[Exercise] Copy exactly the lines of the material below, starting with the first and including the line that holds "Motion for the".

════════════════════

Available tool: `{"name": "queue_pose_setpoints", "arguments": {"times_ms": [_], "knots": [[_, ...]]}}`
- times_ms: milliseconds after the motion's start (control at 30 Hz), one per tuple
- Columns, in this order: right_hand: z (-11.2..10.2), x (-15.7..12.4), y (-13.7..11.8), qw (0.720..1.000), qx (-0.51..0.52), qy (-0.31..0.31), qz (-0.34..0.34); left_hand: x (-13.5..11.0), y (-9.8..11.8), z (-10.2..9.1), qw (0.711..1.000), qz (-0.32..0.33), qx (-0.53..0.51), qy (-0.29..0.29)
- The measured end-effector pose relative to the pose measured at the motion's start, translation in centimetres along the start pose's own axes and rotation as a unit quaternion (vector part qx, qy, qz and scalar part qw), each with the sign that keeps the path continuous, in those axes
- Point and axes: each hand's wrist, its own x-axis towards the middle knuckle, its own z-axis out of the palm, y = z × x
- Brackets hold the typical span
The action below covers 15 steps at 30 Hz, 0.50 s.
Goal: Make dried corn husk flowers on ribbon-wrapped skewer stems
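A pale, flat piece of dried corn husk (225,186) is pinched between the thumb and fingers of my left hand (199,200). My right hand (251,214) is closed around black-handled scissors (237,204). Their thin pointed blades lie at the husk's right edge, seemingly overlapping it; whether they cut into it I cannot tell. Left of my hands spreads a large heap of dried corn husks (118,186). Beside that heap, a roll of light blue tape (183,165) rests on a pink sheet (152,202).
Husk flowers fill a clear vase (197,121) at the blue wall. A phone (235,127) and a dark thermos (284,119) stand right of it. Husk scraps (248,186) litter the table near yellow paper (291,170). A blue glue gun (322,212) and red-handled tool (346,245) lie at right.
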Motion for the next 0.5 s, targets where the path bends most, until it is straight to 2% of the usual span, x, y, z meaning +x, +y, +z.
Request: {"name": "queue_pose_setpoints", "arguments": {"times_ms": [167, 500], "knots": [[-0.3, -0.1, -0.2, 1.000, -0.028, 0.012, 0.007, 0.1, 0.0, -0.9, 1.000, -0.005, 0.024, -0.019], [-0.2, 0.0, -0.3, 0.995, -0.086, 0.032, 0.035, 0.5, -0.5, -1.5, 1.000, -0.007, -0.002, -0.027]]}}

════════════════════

[Response to the task]
Available tool: `{"name": "queue_pose_setpoints", "arguments": {"times_ms": [_], "knots": [[_, ...]]}}`
- times_ms: milliseconds after the motion's start (control at 30 Hz), one per tuple
- Columns, in this order: right_hand: z (-11.2..10.2), x (-15.7..12.4), y (-13.7..11.8), qw (0.720..1.000), qx (-0.51..0.52), qy (-0.31..0.31), qz (-0.34..0.34); left_hand: x (-13.5..11.0), y (-9.8..11.8), z (-10.2..9.1), qw (0.711..1.000), qz (-0.32..0.33), qx (-0.53..0.51), qy (-0.29..0.29)
- The measured end-effector pose relative to the pose measured at the motion's start, translation in centimetres along the start pose's own axes and rotation as a unit quaternion (vector part qx, qy, qz and scalar part qw), each with the sign that keeps the path continuous, in those axes
- Point and axes: each hand's wrist, its own x-axis towards the middle knuckle, its own z-axis out of the palm, y = z × x
- Brackets hold the typical span
The action below covers 15 steps at 30 Hz, 0.50 s.
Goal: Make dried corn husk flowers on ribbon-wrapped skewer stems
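A pale, flat piece of dried corn husk (225,186) is pinched between the thumb and fingers of my left hand (199,200). My right hand (251,214) is closed around black-handled scissors (237,204). Their thin pointed blades lie at the husk's right edge, seemingly overlapping it; whether they cut into it I cannot tell. Left of my hands spreads a large heap of dried corn husks (118,186). Beside that heap, a roll of light blue tape (183,165) rests on a pink sheet (152,202).
Husk flowers fill a clear vase (197,121) at the blue wall. A phone (235,127) and a dark thermos (284,119) stand right of it. Husk scraps (248,186) litter the table near yellow paper (291,170). A blue glue gun (322,212) and red-handled tool (346,245) lie at right.
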Motion for the next 0.5 s, targets where the path bends most, until it is straight to 2% of the usual span, x, y, z meaning +x, +y, +z.

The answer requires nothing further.